Does anyone have a method for importing a 16 bit per channel, 3 channel TIFF image in Python?
I have yet to find a method which will preserve the 16 bit depth per ch
I recommend using the python bindings to OpenImageIO, it's the standard for dealing with various image formats in the vfx domain (which usually are 16/32bit).
import OpenImageIO as oiio
input = oiio.ImageInput.open ("/path/to/image.tif")
The answer by @Jaime works.
In the mean time I managed to also solve the problem using cv2.imread in OpenCV.
By default cv2.imread
will convert a 16 bit, three channel image in a.tif
to 8 bit as shown in the question.
cv2.imread
accepts a flag after the filename ( cv2.imread(filename[, flags])
) which specifies the colour type of the loaded image cf. the documentation:
So the following will read the image without conversion:
>>> im = cv2.imread('a.tif', -1)
>>> im.dtype
dtype('uint16')
>>> im.shape
(288, 384, 3)
Note that OpenCV returns the R, G and B channels in reverse order so im[:,:,0]
is the B channel, im[:,:,1]
the G channel and im[:,:,2]
is the R channel.
I have also found that cv2.imwrite
can write 16 bit, three channel TIFF files.

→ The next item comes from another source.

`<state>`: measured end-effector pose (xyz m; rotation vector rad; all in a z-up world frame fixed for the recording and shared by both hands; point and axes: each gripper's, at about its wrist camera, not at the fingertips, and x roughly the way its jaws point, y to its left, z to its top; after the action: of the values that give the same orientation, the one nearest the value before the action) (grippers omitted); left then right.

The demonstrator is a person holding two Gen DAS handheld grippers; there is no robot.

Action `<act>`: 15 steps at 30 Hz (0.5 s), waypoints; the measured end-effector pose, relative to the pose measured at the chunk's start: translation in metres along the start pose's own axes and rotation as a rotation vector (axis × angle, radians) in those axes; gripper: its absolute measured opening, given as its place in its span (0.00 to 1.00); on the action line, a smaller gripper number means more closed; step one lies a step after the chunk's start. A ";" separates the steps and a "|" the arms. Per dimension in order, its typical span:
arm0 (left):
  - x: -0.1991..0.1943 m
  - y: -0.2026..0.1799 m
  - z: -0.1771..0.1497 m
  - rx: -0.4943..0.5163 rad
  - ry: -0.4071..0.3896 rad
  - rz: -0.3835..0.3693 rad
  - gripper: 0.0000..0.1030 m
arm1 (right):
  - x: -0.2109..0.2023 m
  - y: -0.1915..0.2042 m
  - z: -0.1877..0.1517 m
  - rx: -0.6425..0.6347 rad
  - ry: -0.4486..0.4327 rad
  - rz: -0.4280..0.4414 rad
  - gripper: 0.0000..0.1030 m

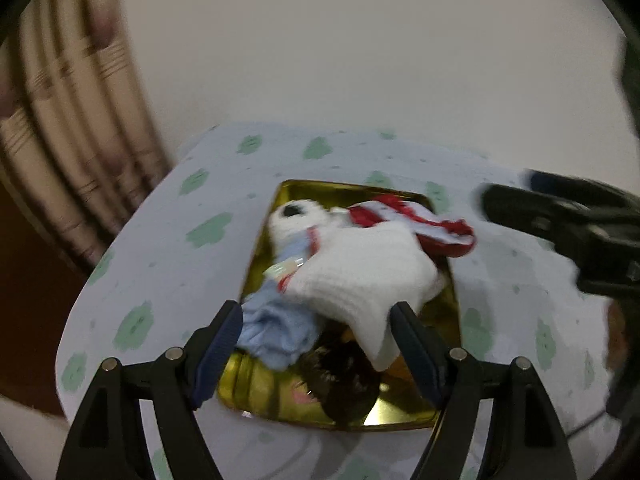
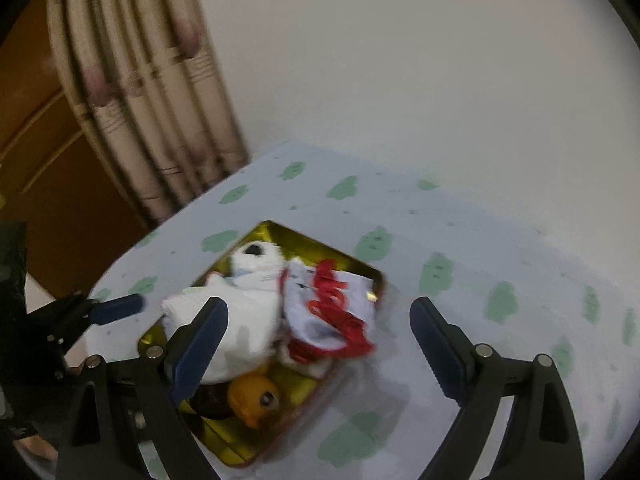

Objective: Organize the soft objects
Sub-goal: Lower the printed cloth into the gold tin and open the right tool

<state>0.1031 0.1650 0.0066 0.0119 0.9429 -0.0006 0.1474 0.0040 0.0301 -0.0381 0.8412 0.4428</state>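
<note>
Now the left gripper (image 1: 316,322) hangs with its blue-padded fingers (image 1: 224,330) spread apart and nothing clamped; a corner of the white knitted cloth (image 1: 360,276) lies against the right pad, loose as far as I can tell. The right gripper (image 2: 320,332) is likewise wide apart and empty above the bench (image 2: 500,240), which wears a pale cloth with green blotches. Between them sits the shallow gold metal tray (image 1: 400,416). In it, from the left wrist view, a white plush toy (image 1: 296,216) lies at twelve o'clock, a red-and-white striped fabric piece (image 1: 420,220) at two, a light blue cloth (image 1: 276,332) at eight, and a dark furry thing (image 1: 344,380) at six. An orange plush toy (image 2: 252,396) lies at the near end. Packing looks nearly done; the striped piece overhangs the rim and probably wants tucking in.
</note>
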 end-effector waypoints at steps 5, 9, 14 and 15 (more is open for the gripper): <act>-0.005 0.008 0.001 -0.079 -0.003 0.067 0.76 | -0.027 0.012 -0.021 -0.004 0.008 -0.144 0.96; -0.009 0.011 0.001 -0.105 -0.003 0.116 0.76 | -0.031 0.021 -0.044 -0.028 0.065 -0.196 0.96; -0.013 0.010 0.001 -0.106 -0.009 0.136 0.76 | -0.025 0.034 -0.065 -0.056 0.135 -0.180 0.96; -0.015 0.008 0.000 -0.100 -0.012 0.144 0.76 | -0.023 0.036 -0.068 -0.058 0.142 -0.180 0.96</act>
<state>0.0948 0.1733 0.0187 -0.0125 0.9279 0.1790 0.0708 0.0147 0.0060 -0.1996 0.9554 0.2976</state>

>>> cv2.imwrite('out.tif', im)
Checking the bit depth with ImageMagick:
$ identify -verbose out.tif
Format: TIFF (Tagged Image File Format)
Class: DirectClass
Geometry: 384x288+0+0
Resolution: 72x72
Print size: 5.33333x4
Units: PixelsPerInch
Type: TrueColor
Base type: TrueColor
Endianess: MSB
Colorspace: sRGB
Depth: 16-bit
Channel depth:
red: 16-bit
green: 16-bit
blue: 16-bit
....
For me the previous alternatives did not work. I have used gdal successfully for reading a 16bit images of 1 GB.

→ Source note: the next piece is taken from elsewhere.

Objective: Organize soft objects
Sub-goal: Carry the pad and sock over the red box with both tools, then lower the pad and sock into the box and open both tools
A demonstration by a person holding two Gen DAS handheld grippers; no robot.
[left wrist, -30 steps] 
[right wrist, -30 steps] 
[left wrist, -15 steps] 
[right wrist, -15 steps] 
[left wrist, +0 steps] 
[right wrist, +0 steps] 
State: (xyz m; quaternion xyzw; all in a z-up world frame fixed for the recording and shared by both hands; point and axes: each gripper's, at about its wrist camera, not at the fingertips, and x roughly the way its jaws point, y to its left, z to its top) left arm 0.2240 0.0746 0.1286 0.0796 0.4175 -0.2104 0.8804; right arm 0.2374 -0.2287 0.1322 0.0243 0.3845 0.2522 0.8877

You can open an image with something like this:
from osgeo import gdal
import numpy as np
ds = gdal.Open("name.tif")
channel = np.array(ds.GetRasterBand(1).ReadAsArray())
There is a list of supported diver that you can use to write the data.

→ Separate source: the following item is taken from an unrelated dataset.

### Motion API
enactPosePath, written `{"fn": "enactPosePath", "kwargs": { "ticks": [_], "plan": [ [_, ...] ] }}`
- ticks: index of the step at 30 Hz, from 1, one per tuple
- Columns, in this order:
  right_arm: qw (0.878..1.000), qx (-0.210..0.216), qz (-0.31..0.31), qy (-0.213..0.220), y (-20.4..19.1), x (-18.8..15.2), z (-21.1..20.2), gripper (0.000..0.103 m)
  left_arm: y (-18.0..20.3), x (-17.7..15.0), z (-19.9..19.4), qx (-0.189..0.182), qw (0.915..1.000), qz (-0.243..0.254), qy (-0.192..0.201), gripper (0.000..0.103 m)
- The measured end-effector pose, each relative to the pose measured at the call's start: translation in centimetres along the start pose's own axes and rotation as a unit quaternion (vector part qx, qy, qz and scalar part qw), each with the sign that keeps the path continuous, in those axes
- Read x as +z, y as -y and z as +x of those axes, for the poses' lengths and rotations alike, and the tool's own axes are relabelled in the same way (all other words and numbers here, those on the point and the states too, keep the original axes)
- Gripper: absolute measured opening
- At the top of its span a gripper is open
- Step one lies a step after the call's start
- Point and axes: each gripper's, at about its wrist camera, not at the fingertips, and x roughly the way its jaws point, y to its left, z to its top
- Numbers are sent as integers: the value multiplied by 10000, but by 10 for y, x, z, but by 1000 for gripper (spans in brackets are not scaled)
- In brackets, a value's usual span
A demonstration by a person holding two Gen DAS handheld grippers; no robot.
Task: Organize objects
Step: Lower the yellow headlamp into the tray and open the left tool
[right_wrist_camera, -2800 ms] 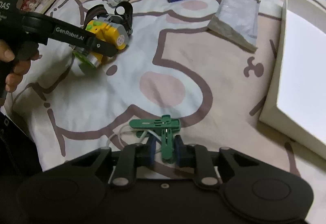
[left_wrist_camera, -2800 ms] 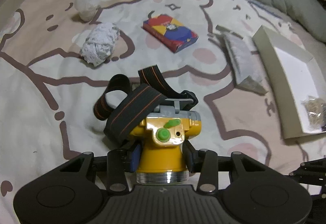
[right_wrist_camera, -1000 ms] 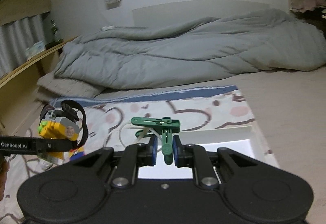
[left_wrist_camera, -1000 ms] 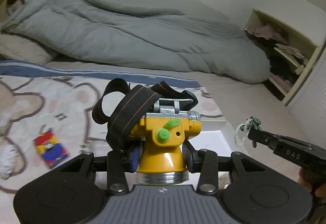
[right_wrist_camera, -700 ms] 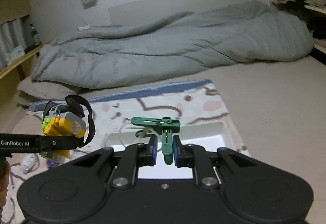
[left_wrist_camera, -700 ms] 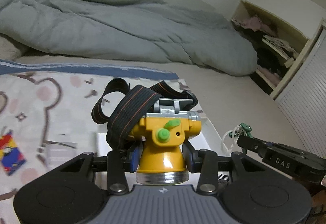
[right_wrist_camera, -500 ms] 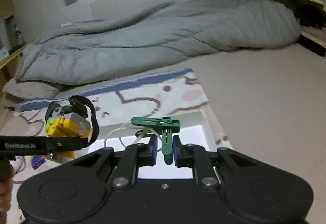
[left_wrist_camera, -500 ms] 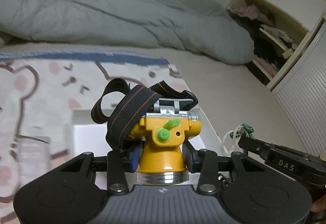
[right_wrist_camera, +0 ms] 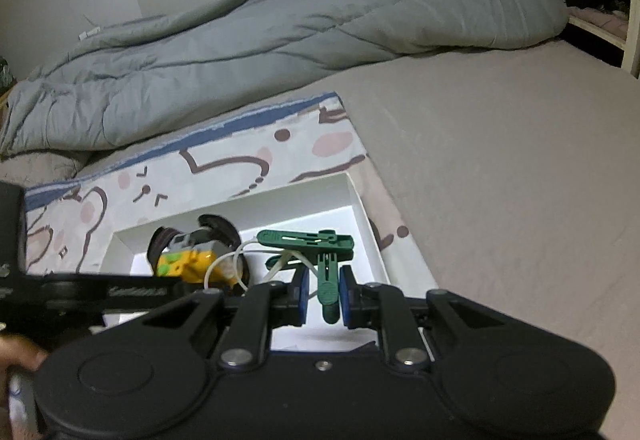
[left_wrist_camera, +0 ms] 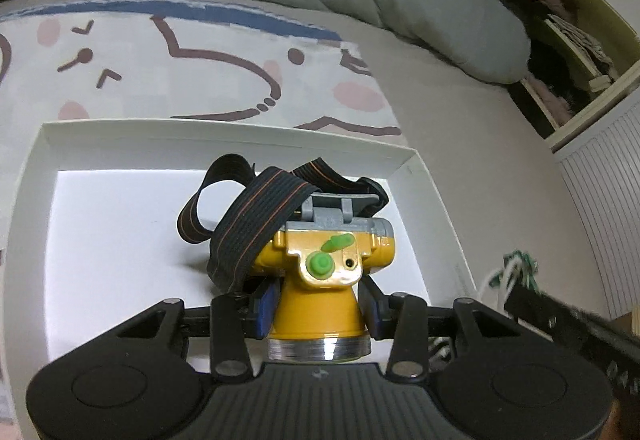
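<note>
Sitting clamped between the left fingers (left_wrist_camera: 262, 306), the headlamp (left_wrist_camera: 320, 272) hangs over the box (left_wrist_camera: 32, 176).

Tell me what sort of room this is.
A bedroom, most likely: a rumpled grey duvet lies along a bed covered with a cartoon-print sheet, and open shelves beside it hold folded clothes.

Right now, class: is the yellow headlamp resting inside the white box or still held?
Still held: the left gripper's jaws clamp the yellow headlamp over the white box.
</note>
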Motion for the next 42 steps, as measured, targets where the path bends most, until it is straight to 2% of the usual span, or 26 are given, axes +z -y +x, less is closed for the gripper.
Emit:
{"fn": "enactPosePath", "kwargs": {
  "ticks": [8,15,21,22,25,27,33,37,39,42],
  "plan": [
    [9996,-114,-79,-260,1,-5,19,16,-7,11,29,194,9995,-217,94,44],
    [9984,-219,-122,-512,4,-13,30,16,-17,21,34,229,9974,-522,441,44],
    [9981,-30,-304,-531,-9,-13,31,16,-21,25,37,190,9972,-548,464,45],
    [9979,-8,-368,-537,-13,-12,32,16,-21,26,37,169,9974,-545,441,46],
    [9971,70,-499,-569,-22,-13,33,16,-26,27,38,-127,9973,-616,374,64],
    [9966,72,-588,-565,-26,-13,33,16,-27,28,35,-175,9975,-606,331,76],
    [9974,-295,-238,-615,-5,-11,38,16,-26,26,24,-194,9983,-537,71,80],
    [9961,-566,-2,-678,7,-13,44,24,-20,24,16,-147,9992,-375,-12,81],
    [9943,-734,24,-773,10,-13,45,24,-17,23,11,-93,9997,-243,-14,81],
    [9946,-652,191,-778,16,-12,42,24,-13,22,5,-62,9999,-125,-2,81]
  ]
}}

Just struggled considerably trying to read a multi-image TIFF with JPEG compression using Scikits-Image (skimage.io). Am using a Windows 10 distribution of Anaconda Python3; tifffile was installed through Anaconda Navigator or 'conda install'.
Finally, uninstalled 'tifffile' with 'conda remove tifffile'. Next re-installed 'tifffile' with 'pip install tifffile'. This installed the latest 'tifffile' plugin - version 2020.5.5. Next installed image codecs with 'pip install imagecodecs'. And now the following code works:
import skimage.io
img = skimage.io.imread('picture.tiff', plugin='tifffile')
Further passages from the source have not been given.